I have written a couple of posts, here and here, about Dave not being my protector, and then about me putting myself first when in a situation of anxiety or terror, as opposed to doing the valiant thing we are 'supposed' to do to protect the ones we love.
And here we are again, only Ciara is the one who should be stoned and run out of the city. You thought you would get off easy did you? Not on my watch Ciara.
Let us travel back in time to 1991 (did everything happen that year?), when my family had rented a beautiful cottage in Muskoka. We invited Ciara along to experience some of the joys of cottage life: swimming, camp fires, boating, meeting a bunch of 14-year-old boys that were just dreamy. It was the local boys we met who told us about the abandoned store in the camp that still had tons of candy and shit in it, so of course, as any 11-year-old would do, we wanted to get in there. Even if it meant *gasp* breaking in.
So myself, Ciara, and my then 15-year-old sister (bitch was a bad influence!) decided that night we were going to bust into the store with all these crazy local boys who were just dying of boredom, what with being surrounded by beauty and sunshine and lakes all day. Such a desperately horrible life.
So we headed to the store pretty late that night. Ciara and I obviously watching each others backs. Because that's what best friends do. I mean, earlier that day we had written each other a thousand page letters, folded them into beer bottles (not ours!) and tossed them out to sea. We said that our friendship would last forever, but that if the bottle floated back to shore then it was a sign we would fall apart. I should have listened to the bottle that was back in my hands five minutes later, and then maybe I wouldn't have almost lost my life later that night due to Ciara's selfishness, you know?
That night, we climb through a tiny window into the store, our only entrance and exit. We had one of the boys stand watch outside. His job was to rattle the knob if anyone was coming. So, knowing we were good to start the raid, we did. Years old Bonkers, Tic Tacs, gum, all the essentials went from our grubby hands deep into our pants pockets. And then, once again, this is where things start to get a little crazy. We heard the knob rattle. So all of us, almost as one giant mass, lunge for the little window. Of course Krista gets out first because she is the oldest, and smartest, and has the biggest boobs (SUCH a ho) and then it's my turn. And all I can think is: "Sweet Jesus! Am I REALLY next?? I am NEVER next!". I gleefully (albeit scared-ly) have my body half way out the window when I feel these two hands pull me away from the exit. From freedom. They felt like the cold hands of death coming to pull me underground. In a flurry of limbs I am pulled away from the light only to see that it is Ciara who has sentenced me to my death. Ciara has plowed through everyone in that store trying to get out of it, and has sacrificed her best friend to the lions. My life flashed before my eyes. All I could see were handcuffs and a lengthy record that would prevent me from becoming the upstanding citizen I am today.

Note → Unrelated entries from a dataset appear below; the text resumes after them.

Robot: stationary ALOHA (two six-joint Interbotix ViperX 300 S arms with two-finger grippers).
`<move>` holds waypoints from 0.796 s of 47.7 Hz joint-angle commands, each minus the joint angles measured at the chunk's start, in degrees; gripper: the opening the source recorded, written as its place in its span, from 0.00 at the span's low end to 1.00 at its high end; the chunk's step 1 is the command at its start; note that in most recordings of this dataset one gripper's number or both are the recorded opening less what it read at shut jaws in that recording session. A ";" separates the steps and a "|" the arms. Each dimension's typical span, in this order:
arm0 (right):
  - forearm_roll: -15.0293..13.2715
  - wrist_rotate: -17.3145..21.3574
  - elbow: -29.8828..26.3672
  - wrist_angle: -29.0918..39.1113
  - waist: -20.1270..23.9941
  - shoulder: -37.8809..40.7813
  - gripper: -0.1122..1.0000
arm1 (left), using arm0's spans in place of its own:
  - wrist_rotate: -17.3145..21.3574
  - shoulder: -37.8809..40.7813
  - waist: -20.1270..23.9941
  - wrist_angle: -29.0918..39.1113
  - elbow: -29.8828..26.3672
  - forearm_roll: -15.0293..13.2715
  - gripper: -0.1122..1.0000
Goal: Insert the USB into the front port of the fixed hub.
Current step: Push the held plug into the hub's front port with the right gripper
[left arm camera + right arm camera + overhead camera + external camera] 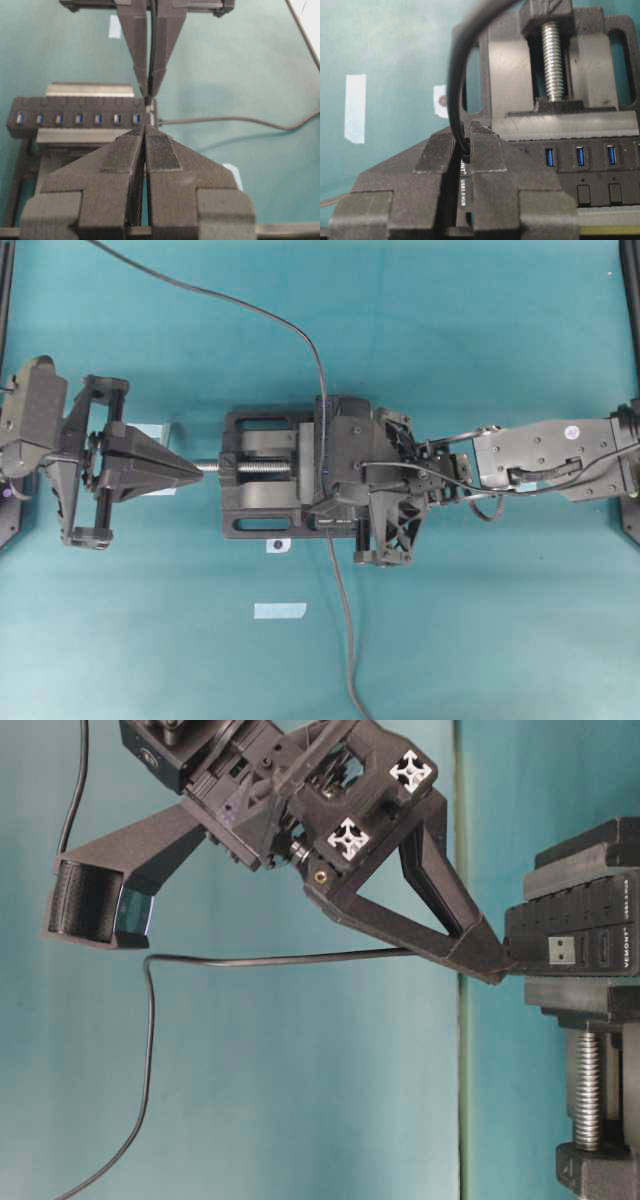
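Your right gripper has its jaws clamped on the USB cable above the fixed hub, at its white-lettered end; the hub sits clamped in the vise on the table; your left gripper has its jaws together, holding nothing, near the vise screw.

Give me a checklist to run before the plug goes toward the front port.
1. Right gripper shut on the USB cable: ok.
2. Plug orientation: cannot tell, hidden between the fingers.
3. Plug lined up with the front port: not ok, the right gripper is at the hub's lettered end.
4. Front port unoccupied: ok.
5. Fixed hub seated in the vise: ok.
6. Left gripper shut, empty: ok.
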 commanded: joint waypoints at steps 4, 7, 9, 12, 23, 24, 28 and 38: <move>0.09 0.62 -0.53 -0.62 -0.35 0.18 0.11 | 0.00 0.18 0.00 -0.62 -0.79 0.09 0.10; 0.09 0.62 -0.53 -0.79 -0.62 0.53 0.11 | 0.00 0.09 0.00 -0.62 -0.79 0.09 0.10; 0.00 0.53 -0.44 -0.97 -0.79 0.79 0.11 | 0.00 0.09 0.00 -0.62 -0.79 0.09 0.10; 0.00 0.53 -0.35 -1.14 -0.97 1.14 0.11 | 0.00 0.18 0.00 -0.53 -0.79 0.09 0.10; -0.18 0.53 0.44 -2.20 -1.85 1.67 0.11 | 0.00 0.09 0.00 -0.53 -0.79 0.09 0.10; -0.18 0.53 0.44 -2.37 -1.85 1.76 0.11 | -0.09 0.09 -0.09 -0.53 -0.79 0.09 0.10; -0.09 0.62 0.62 -2.64 -1.67 1.76 0.11 | -0.09 0.09 -0.09 -0.62 -0.79 0.09 0.10; 0.09 0.70 1.23 -2.72 -1.05 1.76 0.11 | -0.09 0.18 0.00 -0.62 -0.88 0.09 0.10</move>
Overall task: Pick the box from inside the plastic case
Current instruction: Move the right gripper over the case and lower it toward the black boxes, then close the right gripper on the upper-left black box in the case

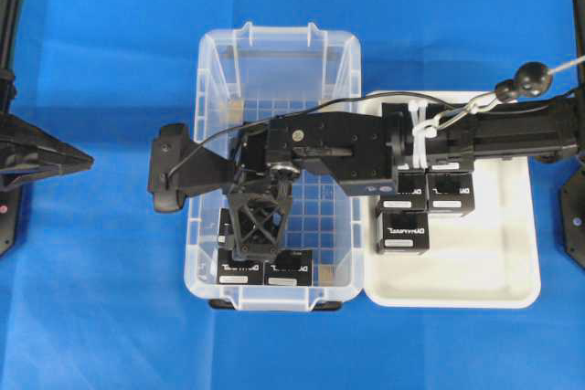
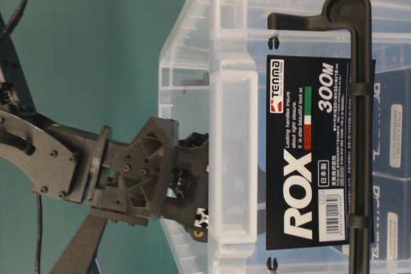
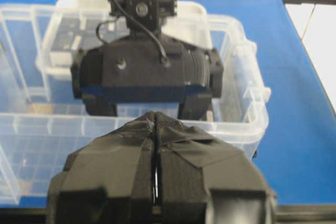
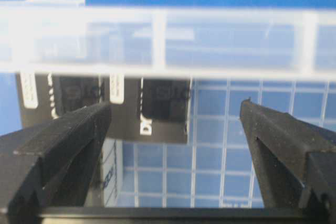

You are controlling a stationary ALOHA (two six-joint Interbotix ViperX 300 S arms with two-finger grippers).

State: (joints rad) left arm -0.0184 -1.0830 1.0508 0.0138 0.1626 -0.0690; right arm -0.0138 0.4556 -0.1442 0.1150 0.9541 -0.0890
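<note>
Surface [image 1: 110,317]: blue cloth cover; carries two containers side by side.

Plastic case [image 1: 208,70]: clear rectangular bin with grid-patterned floor, standing at centre; black cartons grouped along its near wall; the box [image 1: 288,267] among them, lettering up, just beside an identical carton on its left; in the right wrist view a carton [image 4: 164,116] lies against the case wall, between and beyond the open fingers.

White tray [image 1: 512,262]: shallow, touching the right side of the case; three more black cartons [image 1: 403,230] in its left half, partly under the arm.

Right gripper [image 1: 260,230]: reaches across from the right and down into the case, above the near cartons; jaws spread wide with nothing between them; fingers [image 4: 63,135] apart from any carton.

Left gripper [image 3: 155,182]: parked at the far left of the surface, outside the case; its taped fingers pressed together, holding nothing.
</note>
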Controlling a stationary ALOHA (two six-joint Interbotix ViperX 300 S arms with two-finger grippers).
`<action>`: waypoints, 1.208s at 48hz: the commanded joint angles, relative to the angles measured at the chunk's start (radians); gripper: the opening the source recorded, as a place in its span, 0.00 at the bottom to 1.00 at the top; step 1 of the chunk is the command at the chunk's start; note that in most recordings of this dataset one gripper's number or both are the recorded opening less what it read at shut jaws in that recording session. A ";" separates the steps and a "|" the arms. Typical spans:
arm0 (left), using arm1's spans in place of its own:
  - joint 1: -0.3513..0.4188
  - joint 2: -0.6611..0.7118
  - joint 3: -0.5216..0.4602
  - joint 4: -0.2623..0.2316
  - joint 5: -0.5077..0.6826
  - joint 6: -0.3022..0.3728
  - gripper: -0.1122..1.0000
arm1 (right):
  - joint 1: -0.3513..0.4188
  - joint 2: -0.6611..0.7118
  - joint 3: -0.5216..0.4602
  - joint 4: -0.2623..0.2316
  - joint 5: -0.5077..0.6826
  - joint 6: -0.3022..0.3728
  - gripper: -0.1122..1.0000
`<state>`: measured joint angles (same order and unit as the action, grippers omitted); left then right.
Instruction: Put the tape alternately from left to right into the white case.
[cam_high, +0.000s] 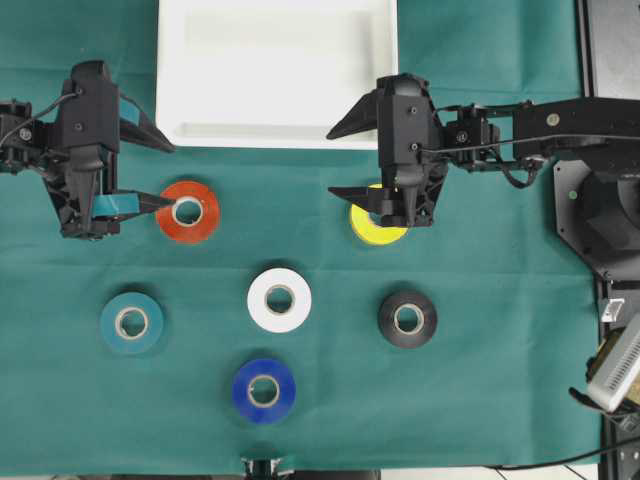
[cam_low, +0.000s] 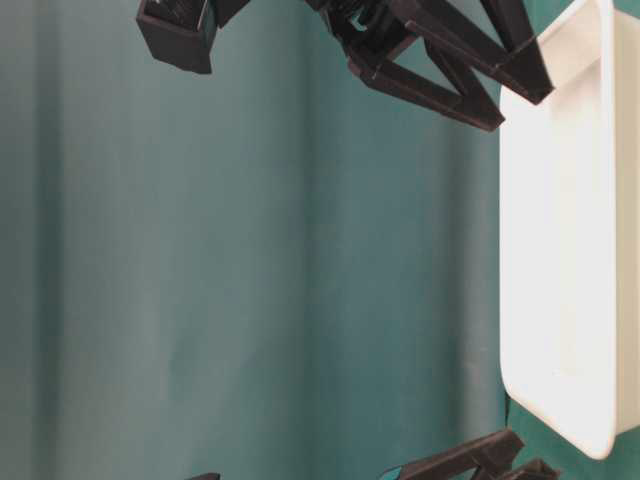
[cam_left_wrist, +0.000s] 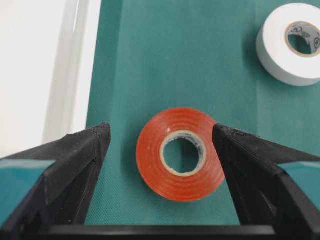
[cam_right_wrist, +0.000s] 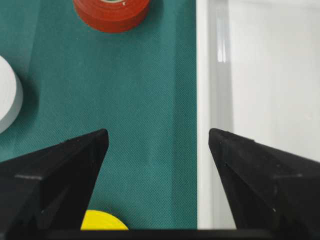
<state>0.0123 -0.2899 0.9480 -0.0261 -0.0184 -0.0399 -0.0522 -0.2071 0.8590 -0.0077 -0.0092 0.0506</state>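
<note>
Tape rolls, six of them, are lying flat on a green cloth (cam_high: 480, 400), none yet in the white case (cam_high: 277, 135), which is sitting at the top middle of the overhead view. The red roll (cam_high: 188, 211) is lying at upper left, the yellow roll (cam_high: 372, 228) at upper right and partly hidden under an arm, the white roll (cam_high: 279, 300) in the middle, the teal roll (cam_high: 131, 322) at left, the black roll (cam_high: 407, 319) at right, and the blue roll (cam_high: 263, 390) nearest the bottom edge. The left claw (cam_left_wrist: 161, 142) is hanging with its jaws apart, and in its wrist view the red roll is lying between them, untouched. The right claw (cam_right_wrist: 157, 145) is also standing wide apart and holding nothing; its wrist view is showing bare cloth and the case rim between the jaws, with only a sliver of yellow at the bottom edge. Likely risks, as a judgement: the right claw is looking poorly lined up, so closing from here could miss the yellow roll or catch the case rim and shove the case. On the left, a jaw tip coming down on the red roll instead of beside it could press or skid the roll away. Both arms heading for the case together could also crowd each other.
</note>
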 joint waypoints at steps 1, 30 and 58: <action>0.002 -0.012 -0.014 -0.003 -0.003 0.002 0.90 | -0.002 -0.009 -0.020 -0.002 -0.003 0.002 0.89; 0.002 -0.014 -0.017 -0.003 -0.003 0.000 0.90 | -0.002 -0.009 -0.014 -0.002 -0.002 0.002 0.88; 0.002 -0.014 -0.015 -0.003 -0.003 0.000 0.90 | 0.061 -0.023 -0.012 -0.002 0.061 0.012 0.88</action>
<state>0.0123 -0.2899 0.9480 -0.0276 -0.0169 -0.0399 -0.0061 -0.2086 0.8590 -0.0077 0.0522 0.0583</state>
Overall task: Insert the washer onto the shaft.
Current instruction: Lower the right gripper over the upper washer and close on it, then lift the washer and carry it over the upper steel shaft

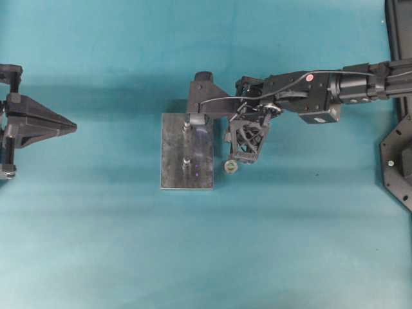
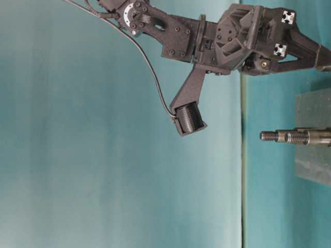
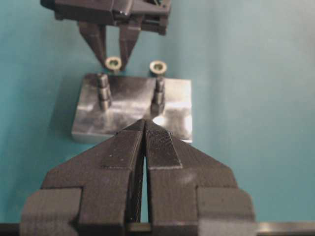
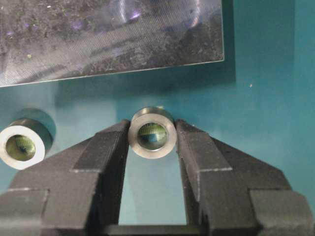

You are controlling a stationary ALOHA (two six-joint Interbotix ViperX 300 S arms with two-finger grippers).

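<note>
Teal counter (image 1: 96,244) carries a steel base plate (image 1: 174,154) with two upright threaded shafts (image 3: 103,91). We see right gripper (image 4: 152,140) low beside the plate, fingers (image 4: 106,152) touching both sides of a washer (image 4: 152,132) lying on the counter; second washer (image 4: 20,143) just beside. Left gripper (image 3: 144,135) well apart, fingers together

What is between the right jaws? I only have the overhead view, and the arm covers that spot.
Observer: The right gripper has a washer between its jaws, both pads touching its sides.
Operator: Is that the one I see beside the block?
Observer: No, that is a second washer, lying free on the table.
Operator: And the left gripper?
Observer: Jaws fully shut, nothing between them.
</note>
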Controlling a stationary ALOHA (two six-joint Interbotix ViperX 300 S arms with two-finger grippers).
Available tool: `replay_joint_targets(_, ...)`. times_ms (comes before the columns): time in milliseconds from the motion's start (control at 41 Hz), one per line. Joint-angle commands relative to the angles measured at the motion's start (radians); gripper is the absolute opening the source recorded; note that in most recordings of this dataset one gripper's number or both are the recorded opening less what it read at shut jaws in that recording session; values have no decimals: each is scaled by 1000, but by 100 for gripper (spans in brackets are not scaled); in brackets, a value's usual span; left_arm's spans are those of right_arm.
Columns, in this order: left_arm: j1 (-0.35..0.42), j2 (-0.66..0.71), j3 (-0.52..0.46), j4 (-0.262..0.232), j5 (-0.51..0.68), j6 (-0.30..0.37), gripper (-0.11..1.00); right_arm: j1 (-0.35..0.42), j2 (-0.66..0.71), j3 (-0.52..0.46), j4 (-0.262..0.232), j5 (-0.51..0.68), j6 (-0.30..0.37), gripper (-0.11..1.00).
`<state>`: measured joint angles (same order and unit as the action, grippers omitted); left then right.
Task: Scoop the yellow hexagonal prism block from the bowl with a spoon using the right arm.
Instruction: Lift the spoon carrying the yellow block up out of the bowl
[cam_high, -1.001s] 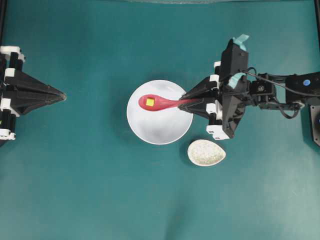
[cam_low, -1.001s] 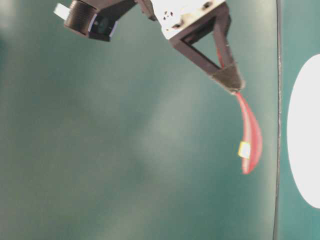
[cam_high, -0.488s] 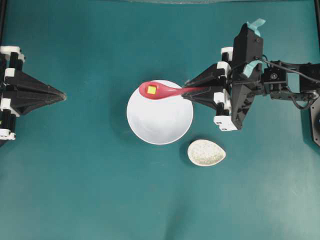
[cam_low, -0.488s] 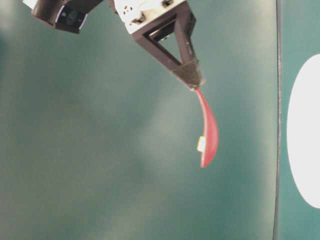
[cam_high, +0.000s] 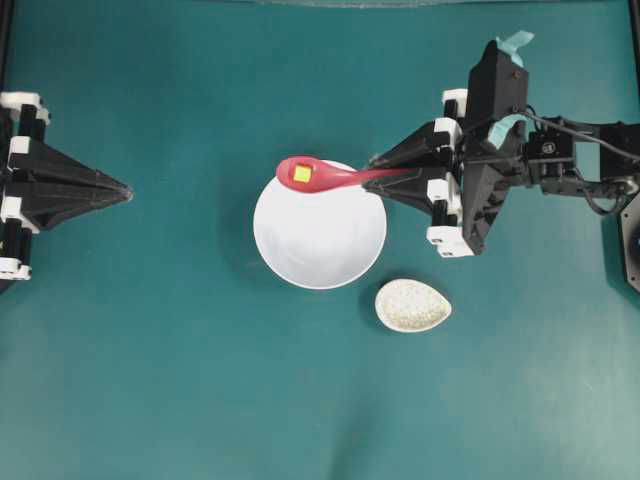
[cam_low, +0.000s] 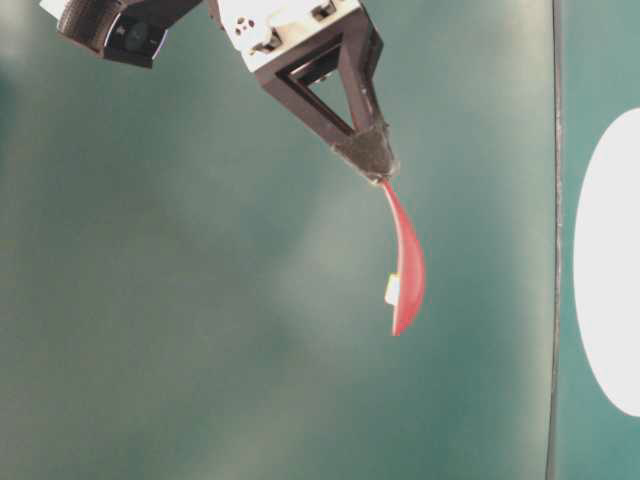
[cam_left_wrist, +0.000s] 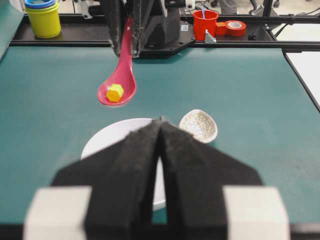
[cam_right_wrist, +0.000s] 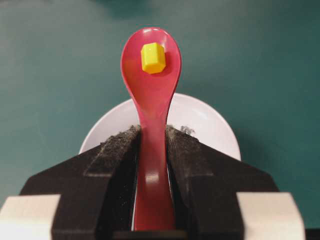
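The right gripper (cam_high: 372, 178) is clamped on the handle of the spoon (cam_high: 325, 177), whose long axis runs out toward nine o'clock in the overhead view — scoop farthest from the fingers. The yellow hexagonal prism block (cam_high: 302, 173) sits in that scoop, lifted above the twelve o'clock rim of the bowl (cam_high: 320, 240). The left gripper (cam_high: 125, 190), pressed shut, is well apart at nine o'clock — the right arm alone carries it.
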<state>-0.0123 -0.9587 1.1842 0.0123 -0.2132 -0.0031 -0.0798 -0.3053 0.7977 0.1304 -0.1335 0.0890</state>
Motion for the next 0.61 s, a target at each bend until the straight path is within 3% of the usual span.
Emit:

In her haste to save only herself, she jumped out that window so fast that she landed on top of my sister and knocked the breath out of her. That was the day that Krista lost her boobs. Because Ciara stepped on them and killed them, along with Krista's dreams of being Pamela Anderson. But it's ok! Not to worry, she got old and her boobs came back! They look different though...a little closer to her knees.
And there's the proof people, we have all exhibited signs of being car wash cunts in our lives. But we all still love each other. And that's the end of this story. Except for that one time that we climbed into a silo full of grain, and when we looked up and saw hundreds of bats, Ciara plowed through us all again to get out first. Seriously, what is her problem?
Love you Ciara!! To the next 18 years my love!